The New America Foundation recently proposed an interesting means of revitalizing American manufacturing— adding Value-Added Tax (“VAT”) rebates to U.S. exports. International trade experts Gilbert B. Kaplan and John C. Taylor explain that “exporters of goods from the United States face an enormous disadvantage every time a U.S. product leaves our shores” because unlike other countries, U.S. manufacturers do not receive a rebate for VATs (the income tax paid with respect to that product) when they export goods.

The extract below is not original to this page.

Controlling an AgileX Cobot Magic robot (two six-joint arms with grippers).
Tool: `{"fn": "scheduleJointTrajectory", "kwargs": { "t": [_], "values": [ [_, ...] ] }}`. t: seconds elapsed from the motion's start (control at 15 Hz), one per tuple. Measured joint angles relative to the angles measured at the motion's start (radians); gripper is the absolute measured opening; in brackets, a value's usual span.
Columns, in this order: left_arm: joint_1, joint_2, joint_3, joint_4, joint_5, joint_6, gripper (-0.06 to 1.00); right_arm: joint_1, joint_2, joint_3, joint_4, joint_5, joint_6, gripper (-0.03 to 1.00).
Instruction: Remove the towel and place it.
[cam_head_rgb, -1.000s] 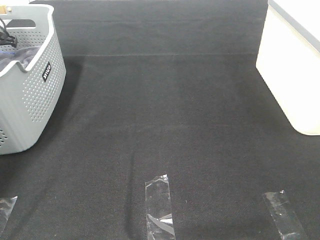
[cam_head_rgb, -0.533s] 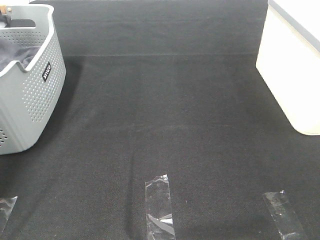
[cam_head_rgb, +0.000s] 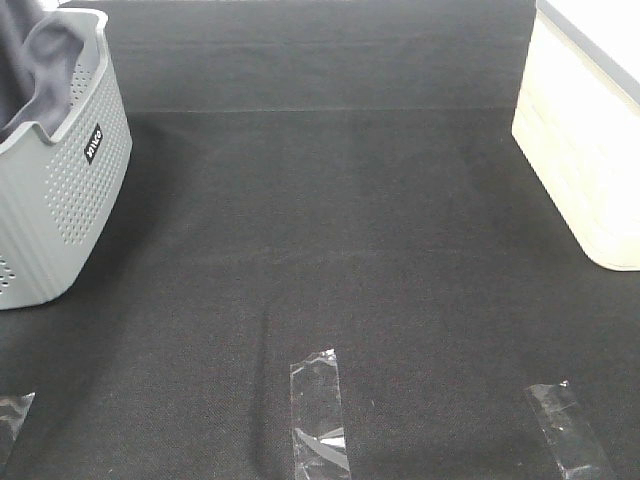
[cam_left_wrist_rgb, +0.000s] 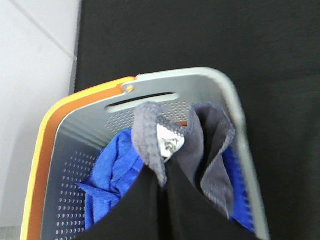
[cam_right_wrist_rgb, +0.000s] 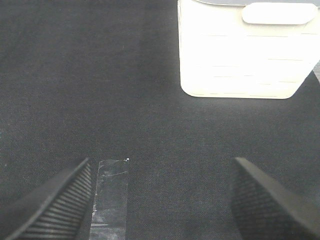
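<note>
One pinch does it: my left gripper (cam_left_wrist_rgb: 161, 182) is clamped on the towel (cam_left_wrist_rgb: 212, 150) at its hem, bunching it above the basket (cam_head_rgb: 70, 190), I judge to clear the blue cloth (cam_left_wrist_rgb: 112, 175). My right gripper (cam_right_wrist_rgb: 161, 172) hangs wide and empty over the mat (cam_head_rgb: 350, 220).

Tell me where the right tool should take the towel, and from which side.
Take the hemmed fold hanging beside the left tool's pinch, above the basket rim. Likely come from the open table side: the towel stands up clear there, while the basket walls block anything lower.
</note>
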Motion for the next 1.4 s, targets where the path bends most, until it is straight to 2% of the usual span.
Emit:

The U.S. is unable to collect VAT rebates because of a provision included in the General Agreement on Tarriffs and Trade (the “GATT”) which is also recognized by the WTO. Kaplan and Taylor argue that this provision has been extremely detrimental to the U.S. economy:
“The economic effect of this divergence is enormous. It means, for example, that when a U.S. pipe company ships a ton of pipe to Europe it gets no tax rebate. In order to be profitable, the U.S. company must price its pipe at a level sufficient to pay the tax on the income generated from the sale. In contrast, when a Brazilian pipe company sells the same ton of pipe to Europe it is granted a 17% rebate upon export of that pipe as it leaves Brazil. It can therefore be sold at a much more competitive price in the EU (or any other export destination, including the United States), undercutting U.S. manufacturers."
Since the issue has been raised repeatedly in the GATT and in the WTO with little success and “has hastened the migration of manufacturing out of the U.S. to foreign locations,” the New America Foundation proposes a solution in the form of an initiative known as the American Manufacturing VAT Trade Zone ( AMVATTZ) Program. This program would “create VAT Trade Zones, where manufacturers could choose to locate and, in these Trade Zones, would be required to pay a value-added tax in lieu of income tax.”